- _Assigned task_: Write out again, exactly, the lines below starting at the one with "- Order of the" and ending at the one with "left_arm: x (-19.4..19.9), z".

Dataset records

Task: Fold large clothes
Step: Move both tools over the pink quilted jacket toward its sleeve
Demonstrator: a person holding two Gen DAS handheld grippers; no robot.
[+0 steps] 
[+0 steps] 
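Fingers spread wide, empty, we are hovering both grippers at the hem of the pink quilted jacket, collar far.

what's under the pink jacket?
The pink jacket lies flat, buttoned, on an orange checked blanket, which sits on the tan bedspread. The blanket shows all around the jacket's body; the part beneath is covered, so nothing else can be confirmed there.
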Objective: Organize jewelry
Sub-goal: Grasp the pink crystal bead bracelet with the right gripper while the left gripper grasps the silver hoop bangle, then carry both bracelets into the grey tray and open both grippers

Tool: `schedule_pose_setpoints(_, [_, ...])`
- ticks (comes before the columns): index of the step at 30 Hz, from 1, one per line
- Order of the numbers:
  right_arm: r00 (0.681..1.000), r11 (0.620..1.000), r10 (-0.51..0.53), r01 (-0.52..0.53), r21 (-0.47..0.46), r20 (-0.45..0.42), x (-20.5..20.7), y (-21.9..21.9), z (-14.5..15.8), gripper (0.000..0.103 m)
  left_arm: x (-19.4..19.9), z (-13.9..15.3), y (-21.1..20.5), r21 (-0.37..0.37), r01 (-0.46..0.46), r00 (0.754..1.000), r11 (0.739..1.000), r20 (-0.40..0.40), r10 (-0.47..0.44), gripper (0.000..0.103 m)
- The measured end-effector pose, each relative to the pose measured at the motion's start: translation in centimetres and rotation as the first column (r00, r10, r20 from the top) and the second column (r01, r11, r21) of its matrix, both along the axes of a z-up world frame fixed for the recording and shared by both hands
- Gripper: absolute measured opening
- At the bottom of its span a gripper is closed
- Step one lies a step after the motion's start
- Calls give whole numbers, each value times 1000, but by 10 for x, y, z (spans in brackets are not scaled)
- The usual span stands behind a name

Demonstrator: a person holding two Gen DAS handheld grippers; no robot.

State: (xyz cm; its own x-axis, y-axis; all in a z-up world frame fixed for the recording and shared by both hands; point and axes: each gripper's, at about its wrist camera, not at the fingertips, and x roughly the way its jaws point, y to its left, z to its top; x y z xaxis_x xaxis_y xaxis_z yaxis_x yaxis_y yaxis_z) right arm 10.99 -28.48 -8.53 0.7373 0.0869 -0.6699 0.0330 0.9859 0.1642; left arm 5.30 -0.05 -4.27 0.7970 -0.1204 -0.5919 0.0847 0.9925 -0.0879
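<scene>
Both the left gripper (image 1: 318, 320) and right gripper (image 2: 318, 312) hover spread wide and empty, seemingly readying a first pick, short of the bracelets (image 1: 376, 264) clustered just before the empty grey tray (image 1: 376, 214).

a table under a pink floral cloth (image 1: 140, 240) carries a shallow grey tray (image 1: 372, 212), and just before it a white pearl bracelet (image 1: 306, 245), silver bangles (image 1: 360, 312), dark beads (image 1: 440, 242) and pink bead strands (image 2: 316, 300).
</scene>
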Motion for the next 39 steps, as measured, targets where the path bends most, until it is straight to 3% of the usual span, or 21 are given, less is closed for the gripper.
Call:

- _Answer area_:
- Order of the numbers:
  right_arm: r00 (0.681..1.000), r11 (0.620..1.000), r10 (-0.51..0.53), r01 (-0.52..0.53), r21 (-0.47..0.46), r20 (-0.45..0.42), x (-20.5..20.7), y (-21.9..21.9), z (-14.5..15.8), gripper (0.000..0.103 m)
  left_arm: x (-19.4..19.9), z (-13.9..15.3), y (-21.1..20.5), r21 (-0.37..0.37), r01 (-0.46..0.46), r00 (0.754..1.000), r11 (0.739..1.000), r20 (-0.40..0.40), r10 (-0.47..0.44), gripper (0.000..0.103 m)

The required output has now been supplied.